→ Task requirements
The complete listing below should be transcribed precisely.

→ Dataset content
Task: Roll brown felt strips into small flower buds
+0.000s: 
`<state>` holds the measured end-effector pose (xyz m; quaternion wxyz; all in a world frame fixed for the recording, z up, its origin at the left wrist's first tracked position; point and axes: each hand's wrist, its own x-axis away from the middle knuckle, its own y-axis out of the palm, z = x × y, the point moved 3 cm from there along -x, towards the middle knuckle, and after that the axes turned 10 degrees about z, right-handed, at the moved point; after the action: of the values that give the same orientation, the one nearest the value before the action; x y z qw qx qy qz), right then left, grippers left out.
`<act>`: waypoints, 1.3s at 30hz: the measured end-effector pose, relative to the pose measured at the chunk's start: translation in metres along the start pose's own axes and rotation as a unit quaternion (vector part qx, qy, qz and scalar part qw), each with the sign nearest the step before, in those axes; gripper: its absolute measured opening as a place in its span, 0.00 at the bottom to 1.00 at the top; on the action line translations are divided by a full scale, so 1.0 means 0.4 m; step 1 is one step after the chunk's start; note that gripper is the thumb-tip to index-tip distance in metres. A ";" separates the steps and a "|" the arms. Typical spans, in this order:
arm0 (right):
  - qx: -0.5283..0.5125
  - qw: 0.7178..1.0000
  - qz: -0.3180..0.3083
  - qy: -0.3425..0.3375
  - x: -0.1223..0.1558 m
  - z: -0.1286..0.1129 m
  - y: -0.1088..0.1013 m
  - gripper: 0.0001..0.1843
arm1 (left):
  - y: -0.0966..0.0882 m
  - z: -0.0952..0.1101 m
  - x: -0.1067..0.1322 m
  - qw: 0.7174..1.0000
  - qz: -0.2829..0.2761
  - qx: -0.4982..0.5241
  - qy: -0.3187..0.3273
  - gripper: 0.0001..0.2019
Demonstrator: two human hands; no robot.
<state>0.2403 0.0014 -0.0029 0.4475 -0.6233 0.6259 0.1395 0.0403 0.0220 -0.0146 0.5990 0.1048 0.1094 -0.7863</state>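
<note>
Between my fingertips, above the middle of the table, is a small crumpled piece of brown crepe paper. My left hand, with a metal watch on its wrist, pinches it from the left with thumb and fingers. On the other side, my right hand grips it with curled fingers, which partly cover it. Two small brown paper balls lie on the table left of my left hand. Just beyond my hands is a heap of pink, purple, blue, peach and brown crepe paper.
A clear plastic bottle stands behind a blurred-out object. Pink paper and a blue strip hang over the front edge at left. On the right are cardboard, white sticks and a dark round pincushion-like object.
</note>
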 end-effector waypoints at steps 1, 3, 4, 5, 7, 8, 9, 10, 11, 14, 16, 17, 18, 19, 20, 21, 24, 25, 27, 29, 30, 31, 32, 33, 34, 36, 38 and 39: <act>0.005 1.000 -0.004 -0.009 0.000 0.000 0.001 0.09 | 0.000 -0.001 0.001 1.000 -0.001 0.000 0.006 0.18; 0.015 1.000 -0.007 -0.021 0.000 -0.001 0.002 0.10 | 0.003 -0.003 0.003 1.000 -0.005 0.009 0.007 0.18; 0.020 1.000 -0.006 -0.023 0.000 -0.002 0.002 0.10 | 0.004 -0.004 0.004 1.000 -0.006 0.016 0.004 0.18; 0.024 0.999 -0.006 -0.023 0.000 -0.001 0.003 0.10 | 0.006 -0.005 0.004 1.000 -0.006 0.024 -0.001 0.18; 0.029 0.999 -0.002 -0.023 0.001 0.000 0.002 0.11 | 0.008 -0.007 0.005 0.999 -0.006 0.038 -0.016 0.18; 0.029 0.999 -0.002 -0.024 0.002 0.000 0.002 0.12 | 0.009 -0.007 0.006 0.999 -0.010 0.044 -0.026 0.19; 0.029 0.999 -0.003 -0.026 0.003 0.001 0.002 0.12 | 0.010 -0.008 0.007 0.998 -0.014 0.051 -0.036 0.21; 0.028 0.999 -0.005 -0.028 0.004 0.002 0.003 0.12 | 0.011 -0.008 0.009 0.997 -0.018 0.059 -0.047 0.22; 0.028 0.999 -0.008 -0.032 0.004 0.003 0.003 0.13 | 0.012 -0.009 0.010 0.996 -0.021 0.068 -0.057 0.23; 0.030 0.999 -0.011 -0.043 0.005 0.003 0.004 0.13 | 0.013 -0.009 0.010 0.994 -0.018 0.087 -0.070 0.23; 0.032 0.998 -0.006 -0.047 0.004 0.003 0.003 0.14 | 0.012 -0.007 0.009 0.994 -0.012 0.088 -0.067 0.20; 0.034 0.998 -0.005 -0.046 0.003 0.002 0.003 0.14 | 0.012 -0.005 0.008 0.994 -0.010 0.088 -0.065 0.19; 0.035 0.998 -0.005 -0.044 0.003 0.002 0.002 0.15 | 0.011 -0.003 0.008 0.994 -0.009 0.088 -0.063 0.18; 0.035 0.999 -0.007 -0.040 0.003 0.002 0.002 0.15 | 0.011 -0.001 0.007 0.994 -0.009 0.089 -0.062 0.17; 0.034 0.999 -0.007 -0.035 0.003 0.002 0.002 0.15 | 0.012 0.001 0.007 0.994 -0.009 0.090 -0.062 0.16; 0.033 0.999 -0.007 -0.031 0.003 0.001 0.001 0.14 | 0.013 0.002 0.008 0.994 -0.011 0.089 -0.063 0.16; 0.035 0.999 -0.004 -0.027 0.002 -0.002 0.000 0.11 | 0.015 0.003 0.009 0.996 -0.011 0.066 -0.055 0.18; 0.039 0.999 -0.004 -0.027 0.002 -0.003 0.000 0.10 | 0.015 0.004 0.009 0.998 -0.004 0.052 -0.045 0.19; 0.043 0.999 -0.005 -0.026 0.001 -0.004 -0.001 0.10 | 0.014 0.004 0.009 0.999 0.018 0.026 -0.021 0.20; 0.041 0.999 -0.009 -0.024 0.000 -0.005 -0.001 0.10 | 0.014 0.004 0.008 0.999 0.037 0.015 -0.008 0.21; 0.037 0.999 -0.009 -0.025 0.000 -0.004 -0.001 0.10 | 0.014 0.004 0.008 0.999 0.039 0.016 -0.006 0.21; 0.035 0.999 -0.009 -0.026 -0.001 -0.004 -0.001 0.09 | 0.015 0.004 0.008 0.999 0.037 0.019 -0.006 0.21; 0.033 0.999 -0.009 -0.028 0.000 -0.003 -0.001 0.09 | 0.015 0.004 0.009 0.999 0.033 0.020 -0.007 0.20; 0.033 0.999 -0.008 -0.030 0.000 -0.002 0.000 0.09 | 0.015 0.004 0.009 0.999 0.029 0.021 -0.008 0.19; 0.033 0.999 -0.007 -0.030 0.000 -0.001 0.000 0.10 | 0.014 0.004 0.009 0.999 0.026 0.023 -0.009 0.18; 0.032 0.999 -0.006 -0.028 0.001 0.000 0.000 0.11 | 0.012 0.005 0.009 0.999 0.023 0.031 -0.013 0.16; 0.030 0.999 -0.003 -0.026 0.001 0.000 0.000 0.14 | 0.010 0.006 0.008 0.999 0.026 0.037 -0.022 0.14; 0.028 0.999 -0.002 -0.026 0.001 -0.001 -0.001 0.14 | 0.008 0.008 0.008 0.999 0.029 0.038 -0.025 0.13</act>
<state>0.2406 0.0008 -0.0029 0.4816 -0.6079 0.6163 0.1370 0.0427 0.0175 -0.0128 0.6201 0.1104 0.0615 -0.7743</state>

→ Worked solution
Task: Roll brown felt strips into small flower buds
+0.000s: 
`<state>` holds the measured end-effector pose (xyz m; quaternion wxyz; all in a world frame fixed for the recording, z up, its origin at the left wrist's first tracked position; point and axes: each hand's wrist, its own x-axis away from the middle knuckle, its own y-axis out of the palm, z = x × y, the point moved 3 cm from there along -x, towards the middle knuckle, and after that the axes turned 10 degrees about z, right-handed, at the moved point; after the action: of the values that give the same orientation, the one nearest the value before the action; x y z qw qx qy qz), right then left, grippers left out.
`<act>`: waypoints, 1.3s at 30hz: the measured end-effector pose, relative to the pose measured at the chunk's start: translation in metres along the start pose's own axes and rotation as a unit quaternion (vector part qx, qy, qz and scalar part qw), each with the sign nearest the step before, in those axes; gripper: its absolute measured opening as a place in its span, 0.00 at the bottom to 1.00 at the top; on the action line translations are divided by a full scale, so 1.0 means 0.4 m; step 1 is one step after the chunk's start; note that gripper is the thumb-tip to index-tip distance in metres. A ";" separates the steps and a "|" the arms. Typical spans, in this order:
arm0 (right):
  - qx: -0.5283..0.5125
  - qw: 0.7178..1.0000
  - qz: -0.3180..0.3083
  - qy: -0.3425..0.3375
  - x: -0.1223..0.1558 m
  - z: -0.1286..0.1129 m
  - y: -0.1088..0.1013 m
  - gripper: 0.0001..0.1843
arm1 (left):
  - y: -0.0966..0.0882 m
  - z: -0.0952..0.1101 m
  - x: -0.1067..0.1322 m
  - qw: 0.7174..1.0000
  - qz: -0.2829..0.2761
  - qx: -0.4982..0.5241
  - qy: -0.3187..0.3273
  - gripper: 0.0001..0.2019
Demonstrator: two human hands; no robot.
<state>0.2403 0.0014 -0.0029 0.4475 -0.6233 0.6259 0.1395 0.0403 0.0220 -0.0146 0.5990 0.1048 0.1094 -0.7863</state>
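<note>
Between my fingertips, above the middle of the table, is a small crumpled piece of brown crepe paper. My left hand, with a metal watch on its wrist, pinches it from the left with thumb and fingers. On the other side, my right hand grips it with curled fingers, which partly cover it. Two small brown paper balls lie on the table left of my left hand. Just beyond my hands is a heap of pink, purple, blue, peach and brown crepe paper.
A clear plastic bottle stands behind a blurred-out object. Pink paper and a blue strip hang over the front edge at left. On the right are cardboard, white sticks and a dark round pincushion-like object.
</note>
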 end-effector waypoints at steps 1, 3, 4, 5, 7, 8, 9, 10, 11, 14, 16, 17, 18, 19, 20, 21, 24, 25, 27, 29, 30, 31, 32, 33, 34, 36, 38 and 39: <act>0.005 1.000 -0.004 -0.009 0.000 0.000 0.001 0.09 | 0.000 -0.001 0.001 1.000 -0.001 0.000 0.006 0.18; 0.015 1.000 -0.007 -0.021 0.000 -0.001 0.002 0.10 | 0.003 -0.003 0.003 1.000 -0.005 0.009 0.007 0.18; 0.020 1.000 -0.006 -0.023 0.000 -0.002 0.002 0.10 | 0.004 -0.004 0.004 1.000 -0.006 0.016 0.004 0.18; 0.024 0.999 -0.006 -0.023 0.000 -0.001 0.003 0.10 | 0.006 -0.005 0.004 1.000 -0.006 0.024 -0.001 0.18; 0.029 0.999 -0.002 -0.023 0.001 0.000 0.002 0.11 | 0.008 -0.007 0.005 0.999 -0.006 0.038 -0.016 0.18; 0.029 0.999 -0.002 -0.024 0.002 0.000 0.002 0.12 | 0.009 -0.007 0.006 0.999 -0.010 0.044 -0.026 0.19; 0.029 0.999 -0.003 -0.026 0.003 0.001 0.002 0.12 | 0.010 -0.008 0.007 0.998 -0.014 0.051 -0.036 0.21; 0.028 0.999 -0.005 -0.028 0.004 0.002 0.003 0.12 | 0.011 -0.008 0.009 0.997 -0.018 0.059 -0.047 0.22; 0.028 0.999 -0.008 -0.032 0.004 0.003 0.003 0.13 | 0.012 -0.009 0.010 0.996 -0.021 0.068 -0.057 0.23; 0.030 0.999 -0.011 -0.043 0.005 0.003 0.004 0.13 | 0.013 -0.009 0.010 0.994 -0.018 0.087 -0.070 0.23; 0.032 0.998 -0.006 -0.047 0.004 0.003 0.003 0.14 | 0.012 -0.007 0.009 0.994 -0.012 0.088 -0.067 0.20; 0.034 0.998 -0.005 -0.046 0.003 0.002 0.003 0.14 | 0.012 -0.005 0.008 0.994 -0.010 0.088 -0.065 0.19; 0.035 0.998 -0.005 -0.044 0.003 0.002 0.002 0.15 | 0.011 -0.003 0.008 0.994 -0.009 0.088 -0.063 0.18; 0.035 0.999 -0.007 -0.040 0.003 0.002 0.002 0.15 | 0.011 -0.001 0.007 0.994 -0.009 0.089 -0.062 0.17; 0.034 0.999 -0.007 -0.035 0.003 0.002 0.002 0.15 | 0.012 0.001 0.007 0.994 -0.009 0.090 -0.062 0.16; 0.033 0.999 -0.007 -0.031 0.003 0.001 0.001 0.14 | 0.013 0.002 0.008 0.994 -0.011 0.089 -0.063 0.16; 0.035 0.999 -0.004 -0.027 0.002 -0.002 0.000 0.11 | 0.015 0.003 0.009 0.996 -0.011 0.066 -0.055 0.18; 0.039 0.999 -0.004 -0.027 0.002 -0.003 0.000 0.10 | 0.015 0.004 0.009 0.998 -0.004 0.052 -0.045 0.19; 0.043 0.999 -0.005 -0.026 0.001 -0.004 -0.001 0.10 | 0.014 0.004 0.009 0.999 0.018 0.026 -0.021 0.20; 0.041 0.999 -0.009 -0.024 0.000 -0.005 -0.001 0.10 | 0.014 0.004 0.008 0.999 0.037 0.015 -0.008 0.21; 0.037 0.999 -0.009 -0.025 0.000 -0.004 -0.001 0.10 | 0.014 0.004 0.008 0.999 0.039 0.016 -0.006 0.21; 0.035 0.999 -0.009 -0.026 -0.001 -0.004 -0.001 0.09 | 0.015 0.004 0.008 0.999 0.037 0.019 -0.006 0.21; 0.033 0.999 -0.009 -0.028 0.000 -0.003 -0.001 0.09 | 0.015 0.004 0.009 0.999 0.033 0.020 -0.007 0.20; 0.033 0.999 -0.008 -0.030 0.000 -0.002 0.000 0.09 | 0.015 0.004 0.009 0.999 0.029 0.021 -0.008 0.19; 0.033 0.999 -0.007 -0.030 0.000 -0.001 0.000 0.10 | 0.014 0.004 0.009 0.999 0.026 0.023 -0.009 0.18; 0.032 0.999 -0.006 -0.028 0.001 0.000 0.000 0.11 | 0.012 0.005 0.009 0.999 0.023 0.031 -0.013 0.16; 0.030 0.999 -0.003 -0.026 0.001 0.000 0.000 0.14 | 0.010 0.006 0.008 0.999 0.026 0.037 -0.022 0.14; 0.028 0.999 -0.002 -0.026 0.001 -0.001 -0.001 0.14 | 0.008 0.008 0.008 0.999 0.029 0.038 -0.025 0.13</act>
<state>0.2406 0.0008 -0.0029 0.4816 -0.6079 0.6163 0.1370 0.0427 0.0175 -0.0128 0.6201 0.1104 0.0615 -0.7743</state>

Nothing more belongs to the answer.